Feb 12, 2009

the moral tradition of vigilantism

Blog-neighbor Mark Olson, considering the March/April LD resolution, delves into the history of the practice.
The backwoods folkway were members of a society that in many ways can be described as the libertarian ideal. Personal freedom was extremely high and its heroes such as Patrick Henry were notable for their drive for independence and then after the Revolution completed pushing for independence from the Federal government(s) as well. However the very limited (or perhaps non-existent) central government in these regions in the pre-revolutionary times meant that there were also large somewhat organized predatory gangs. These gangs were larger and more organized than any given homestead could deal with when threatened and as a result, the organizing of townspeople for common defense against such groups was named after similar undertakings by Mr Lynch.
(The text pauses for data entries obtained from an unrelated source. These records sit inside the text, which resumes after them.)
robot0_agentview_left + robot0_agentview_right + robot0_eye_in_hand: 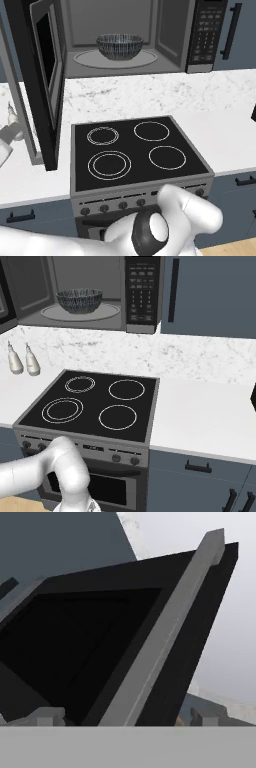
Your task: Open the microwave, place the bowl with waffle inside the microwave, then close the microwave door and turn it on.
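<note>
The microwave (172, 37) hangs above the stove with its microwave door (47, 85) swung wide open to the left. Inside, the dark ribbed bowl (119, 46) stands upright on the round turntable (87, 59); it also shows in the right base view, bowl (79, 300). Its wall hides the waffle. In the hand view my gripper (129, 716) is open, its fingertips (47, 714) wide apart with nothing held. It sits close to the door (150, 657), whose grey frame edge runs up between the fingers.
A black four-ring stove (135, 150) sits below the microwave, with marble counter (210, 416) on both sides. Two white bottles (24, 360) stand left of the stove. The keypad panel (142, 291) is on the microwave's right. Dark blue cabinets (210, 291) flank it.
</note>
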Robot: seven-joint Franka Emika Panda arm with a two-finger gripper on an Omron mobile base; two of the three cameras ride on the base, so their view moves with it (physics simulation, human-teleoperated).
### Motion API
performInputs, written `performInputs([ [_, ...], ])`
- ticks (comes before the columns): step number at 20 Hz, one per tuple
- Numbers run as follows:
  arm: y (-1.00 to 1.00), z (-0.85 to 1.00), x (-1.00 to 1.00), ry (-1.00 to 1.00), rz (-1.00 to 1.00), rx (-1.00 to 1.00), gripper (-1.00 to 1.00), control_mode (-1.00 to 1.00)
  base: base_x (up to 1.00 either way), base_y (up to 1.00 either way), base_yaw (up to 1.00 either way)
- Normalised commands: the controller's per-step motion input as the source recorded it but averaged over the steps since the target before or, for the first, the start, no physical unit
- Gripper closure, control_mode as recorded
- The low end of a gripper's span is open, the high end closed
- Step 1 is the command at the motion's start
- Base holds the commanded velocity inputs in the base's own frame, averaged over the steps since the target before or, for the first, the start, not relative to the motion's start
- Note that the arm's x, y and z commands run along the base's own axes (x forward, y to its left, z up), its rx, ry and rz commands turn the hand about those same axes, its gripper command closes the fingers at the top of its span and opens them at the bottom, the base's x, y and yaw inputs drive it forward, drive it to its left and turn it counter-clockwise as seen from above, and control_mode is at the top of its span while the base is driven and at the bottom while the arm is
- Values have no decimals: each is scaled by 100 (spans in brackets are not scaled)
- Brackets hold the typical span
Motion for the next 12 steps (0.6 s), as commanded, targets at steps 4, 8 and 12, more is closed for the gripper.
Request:
performInputs([
  [4, -9, 0, 2, 0, -21, 0, -100, -100, 0, 0, 0],
  [8, -39, 0, 0, 0, -22, 0, -100, -100, 0, 0, 0],
  [12, -61, 0, 3, 0, -22, 1, -100, -100, 0, 0, 0],
])
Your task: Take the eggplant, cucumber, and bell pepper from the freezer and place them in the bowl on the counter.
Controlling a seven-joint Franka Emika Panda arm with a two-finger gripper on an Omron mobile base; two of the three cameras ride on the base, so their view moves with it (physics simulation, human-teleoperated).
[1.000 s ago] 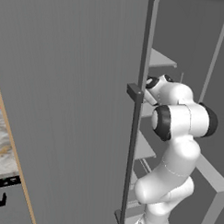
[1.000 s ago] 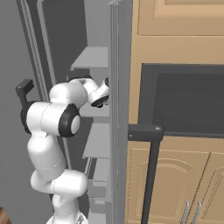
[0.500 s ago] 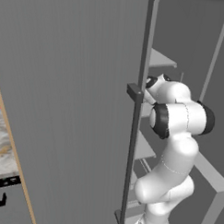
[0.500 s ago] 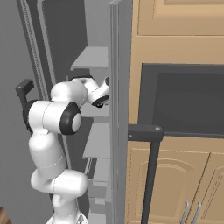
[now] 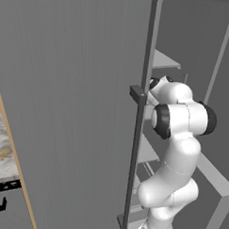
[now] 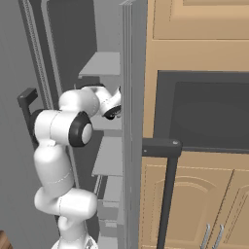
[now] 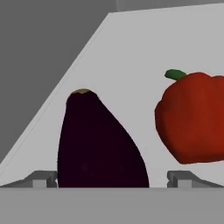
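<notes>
In the left base view, the freezer (image 5: 79, 110) stands with its flat grey door swung out, the long bar handle (image 5: 140, 113) running down its edge. The white arm (image 5: 176, 157) reaches past the handle into the compartment, toward the light grey shelves (image 5: 163, 59).

In the right base view, the arm bends into the freezer interior, its wrist level with a middle shelf; tan wooden cabinets (image 6: 194, 194) stand to the right.

In the hand view, the end effector (image 7: 112, 179) is released, its fingertips (image 7: 41, 178) spread wide on either side of the eggplant (image 7: 98, 144), which lies on the shelf between them. The bell pepper (image 7: 194, 118) sits just beside the eggplant.
</notes>
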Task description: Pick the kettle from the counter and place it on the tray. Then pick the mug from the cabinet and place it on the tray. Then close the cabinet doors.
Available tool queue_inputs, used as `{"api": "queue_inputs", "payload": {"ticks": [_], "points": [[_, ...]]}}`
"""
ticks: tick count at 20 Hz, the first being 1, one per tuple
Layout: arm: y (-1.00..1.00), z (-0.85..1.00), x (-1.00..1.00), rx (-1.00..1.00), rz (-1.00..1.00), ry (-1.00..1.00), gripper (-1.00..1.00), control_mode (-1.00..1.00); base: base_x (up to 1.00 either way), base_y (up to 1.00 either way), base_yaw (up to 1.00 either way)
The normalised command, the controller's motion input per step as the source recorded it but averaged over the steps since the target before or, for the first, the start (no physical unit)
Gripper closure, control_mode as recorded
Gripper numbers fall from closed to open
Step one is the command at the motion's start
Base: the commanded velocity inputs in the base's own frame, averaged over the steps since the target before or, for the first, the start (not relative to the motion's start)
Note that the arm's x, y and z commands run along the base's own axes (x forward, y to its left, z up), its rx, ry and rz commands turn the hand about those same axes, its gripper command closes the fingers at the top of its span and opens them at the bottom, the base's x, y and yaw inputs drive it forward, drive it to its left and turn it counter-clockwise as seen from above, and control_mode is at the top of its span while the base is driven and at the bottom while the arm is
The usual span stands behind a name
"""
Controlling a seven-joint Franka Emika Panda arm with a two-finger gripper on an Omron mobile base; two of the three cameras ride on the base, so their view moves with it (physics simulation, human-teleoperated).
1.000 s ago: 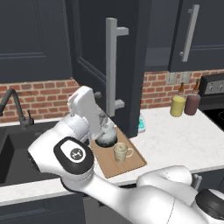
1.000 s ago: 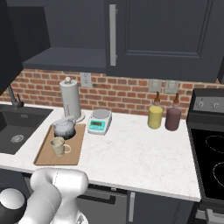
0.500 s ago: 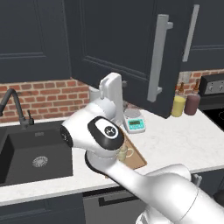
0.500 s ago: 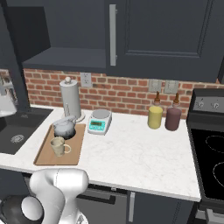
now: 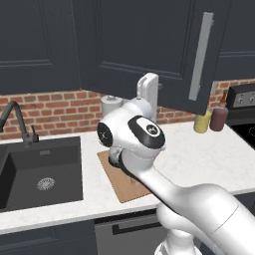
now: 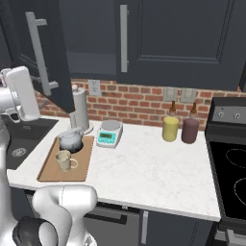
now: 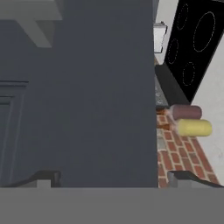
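Note:
The dark grey kettle (image 6: 71,140) and the beige mug (image 6: 65,161) both stand on the wooden tray (image 6: 52,173), which lies on the white counter (image 6: 144,168). The arm covers most of the tray (image 5: 133,192) in the left base view. The left cabinet door (image 6: 50,57) with its grey bar handle (image 6: 38,53) is partly swung out. My hand (image 6: 21,93) is raised against that door (image 5: 149,45). In the hand view my gripper (image 7: 113,179) is open, its fingertips far apart, right up against the door panel (image 7: 87,96). The right cabinet door (image 6: 178,33) is shut.
A paper-towel roll (image 6: 80,109) and a white scale (image 6: 109,133) stand behind the tray. A yellow bottle (image 6: 170,128) and a brown bottle (image 6: 190,130) sit by the brick wall. The black sink (image 5: 40,172) lies to the left, the stove (image 6: 230,168) to the right.
The left cabinet door has swung further towards shut, its handle moving right in the left base view. My hand has followed along with it. Kettle and mug have stayed on the tray.

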Motion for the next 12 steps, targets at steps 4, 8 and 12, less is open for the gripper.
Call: {"api": "queue_inputs", "payload": {"ticks": [4,8,12], "points": [[-0.64,0.01,0.39,0.07,0.01,0.02,-1.00,-1.00,0.00,0.00,0.00],[-0.62,0.00,0.41,0.08,0.02,0.03,-1.00,-1.00,0.00,0.00,0.00],[-0.61,0.01,0.46,0.09,0.03,0.04,-1.00,-1.00,0.00,0.00,0.00]]}}
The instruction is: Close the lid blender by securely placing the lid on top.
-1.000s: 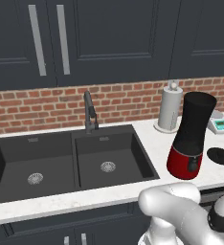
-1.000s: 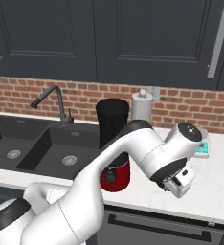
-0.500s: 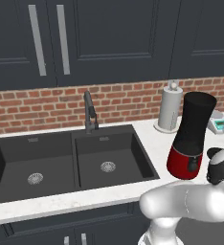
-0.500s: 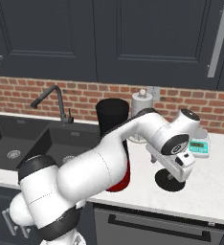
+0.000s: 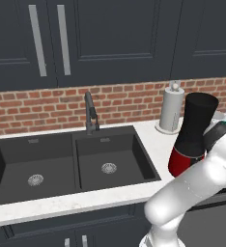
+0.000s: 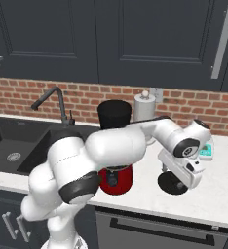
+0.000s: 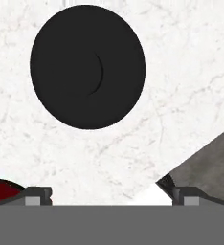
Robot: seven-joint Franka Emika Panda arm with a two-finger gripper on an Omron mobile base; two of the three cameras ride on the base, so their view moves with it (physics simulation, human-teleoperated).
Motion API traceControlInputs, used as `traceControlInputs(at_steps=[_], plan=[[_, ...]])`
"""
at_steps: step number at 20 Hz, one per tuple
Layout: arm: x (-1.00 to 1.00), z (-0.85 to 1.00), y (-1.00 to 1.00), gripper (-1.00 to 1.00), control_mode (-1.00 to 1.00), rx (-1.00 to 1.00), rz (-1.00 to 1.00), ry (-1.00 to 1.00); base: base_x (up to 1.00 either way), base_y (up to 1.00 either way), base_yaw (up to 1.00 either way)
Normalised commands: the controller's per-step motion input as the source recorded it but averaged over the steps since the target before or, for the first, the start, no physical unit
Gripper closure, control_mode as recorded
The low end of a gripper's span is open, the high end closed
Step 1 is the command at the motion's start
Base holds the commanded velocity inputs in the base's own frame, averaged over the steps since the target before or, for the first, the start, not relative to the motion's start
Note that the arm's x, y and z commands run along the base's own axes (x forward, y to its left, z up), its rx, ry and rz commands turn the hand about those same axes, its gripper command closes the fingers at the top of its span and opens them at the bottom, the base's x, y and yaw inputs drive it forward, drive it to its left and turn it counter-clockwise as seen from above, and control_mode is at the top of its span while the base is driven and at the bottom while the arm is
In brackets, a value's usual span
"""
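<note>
since the lid [image 7: 87, 67] lies flat on the bench [image 7: 190, 72], upper left of the hand view, we should centre our end effector [image 7: 109, 194] over it (fingers spread wide, empty) before descending; the blender [image 6: 115, 148] waits mid-frame.

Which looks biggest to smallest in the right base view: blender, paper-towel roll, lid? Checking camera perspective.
1. Black-jarred, red-based blender
2. White paper-towel roll, farther back
3. Flat round black lid, partly hidden by the arm, so unsure

Blender [image 5: 194, 130] upright on bench [image 5: 153, 144], no lid on, right of sink [image 5: 71, 161]; paper-towel roll [image 5: 172, 108] behind; arm [image 5: 197, 185] in front.
</note>
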Motion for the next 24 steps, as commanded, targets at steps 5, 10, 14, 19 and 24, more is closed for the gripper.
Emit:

This society was libertarian enough that the law books and statutes that existed provided little to no defense in the way of penal strictures against assault and injury to person (but property damage and theft was dealt with in a more standard, for the age, manner). It seems likely that the reason that rape, battery and other insults were either not or [only] lightly penalized is that the expectation [was] that your “folk” would deal with matters themselves.
For the affirmative, it's a scheme worth considering: in a libertarian minarchist paradise, the government's failure to enforce the law is, to some degree, desirable, since it allows citizens--families, friends, and neighbors--to preserve greater autonomy and fulfill their moral obligations to each other and to justice.

Update: Jason Kuznicki provides a libertarian rebuttal.